▸ **Task to carry out**: Every line from the one with "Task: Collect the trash" to the end of the listing, and nothing else, is to be printed exactly; please leave the pictures out.

▬▬▬▬▬▬▬▬▬▬

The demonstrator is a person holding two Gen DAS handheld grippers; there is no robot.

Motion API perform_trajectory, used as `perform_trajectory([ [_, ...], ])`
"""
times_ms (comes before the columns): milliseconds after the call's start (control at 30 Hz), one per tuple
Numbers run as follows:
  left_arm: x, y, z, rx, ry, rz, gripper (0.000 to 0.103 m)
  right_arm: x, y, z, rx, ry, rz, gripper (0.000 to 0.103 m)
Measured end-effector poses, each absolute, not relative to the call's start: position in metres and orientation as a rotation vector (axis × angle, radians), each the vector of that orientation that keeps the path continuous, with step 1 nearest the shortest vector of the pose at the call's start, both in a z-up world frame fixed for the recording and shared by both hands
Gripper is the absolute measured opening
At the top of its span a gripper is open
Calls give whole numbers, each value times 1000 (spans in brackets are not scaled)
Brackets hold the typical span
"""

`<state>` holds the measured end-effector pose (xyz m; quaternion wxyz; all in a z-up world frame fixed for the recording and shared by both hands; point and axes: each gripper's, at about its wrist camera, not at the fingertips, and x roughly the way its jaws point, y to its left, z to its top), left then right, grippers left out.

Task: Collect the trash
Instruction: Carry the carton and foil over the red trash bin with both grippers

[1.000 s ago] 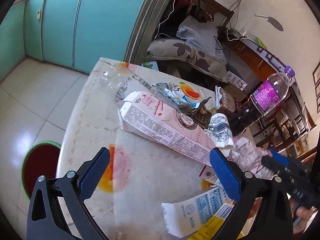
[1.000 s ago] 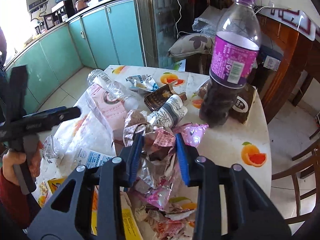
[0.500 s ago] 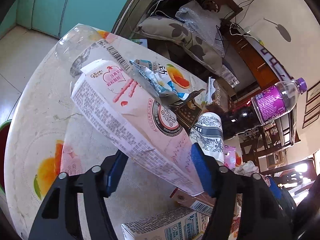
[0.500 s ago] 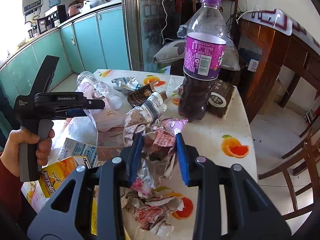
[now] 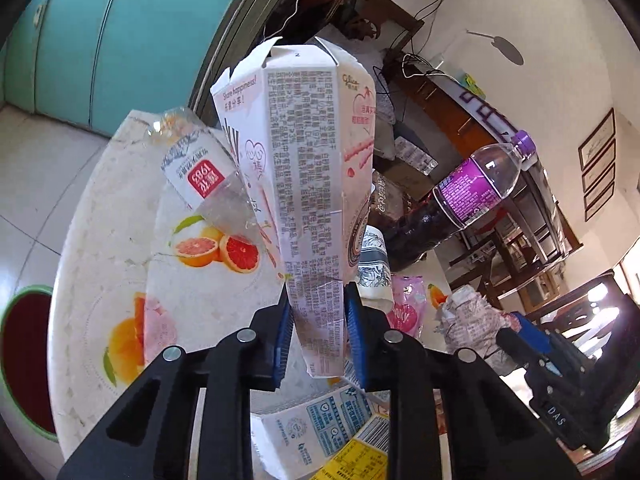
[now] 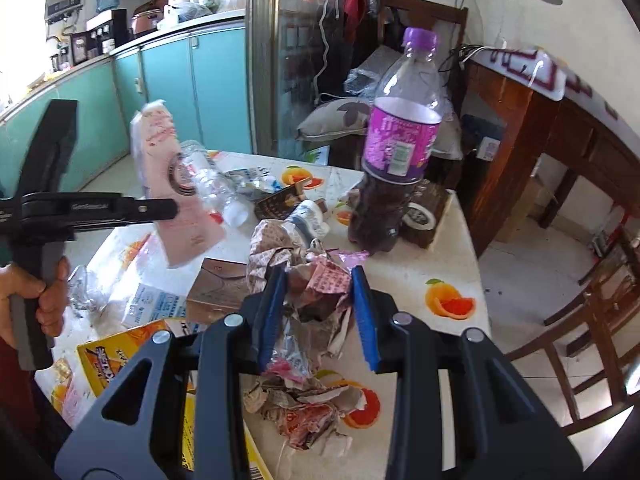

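In the left wrist view, your left gripper (image 5: 316,330) had just been closing, and its blue pads pinched the lower end of the pink-and-white carton (image 5: 308,168), which stood tilted above the fruit-print table (image 5: 100,240); the purple-labelled bottle (image 5: 476,192) stood far right. In the right wrist view, your right gripper (image 6: 318,312) was clamped narrowly on crumpled wrappers (image 6: 316,284) near the table's near edge, and the carton (image 6: 160,152) hung at far left.
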<state>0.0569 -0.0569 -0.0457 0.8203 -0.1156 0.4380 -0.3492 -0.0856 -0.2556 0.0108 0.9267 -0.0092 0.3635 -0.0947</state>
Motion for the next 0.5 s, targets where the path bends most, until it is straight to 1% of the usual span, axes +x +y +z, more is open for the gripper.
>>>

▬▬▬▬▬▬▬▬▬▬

▸ **Final answer**:
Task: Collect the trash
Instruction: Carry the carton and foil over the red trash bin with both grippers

[1.000 s ago] 
[1.000 s ago] 
[0.500 s ago] 
[0.500 s ago] 
[now] 
[now] 

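In the left wrist view, your left gripper (image 5: 316,330) had just been closing, and its blue pads pinched the lower end of the pink-and-white carton (image 5: 308,168), which stood tilted above the fruit-print table (image 5: 100,240); the purple-labelled bottle (image 5: 476,192) stood far right. In the right wrist view, your right gripper (image 6: 318,312) was clamped narrowly on crumpled wrappers (image 6: 316,284) near the table's near edge, and the carton (image 6: 160,152) hung at far left.
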<state>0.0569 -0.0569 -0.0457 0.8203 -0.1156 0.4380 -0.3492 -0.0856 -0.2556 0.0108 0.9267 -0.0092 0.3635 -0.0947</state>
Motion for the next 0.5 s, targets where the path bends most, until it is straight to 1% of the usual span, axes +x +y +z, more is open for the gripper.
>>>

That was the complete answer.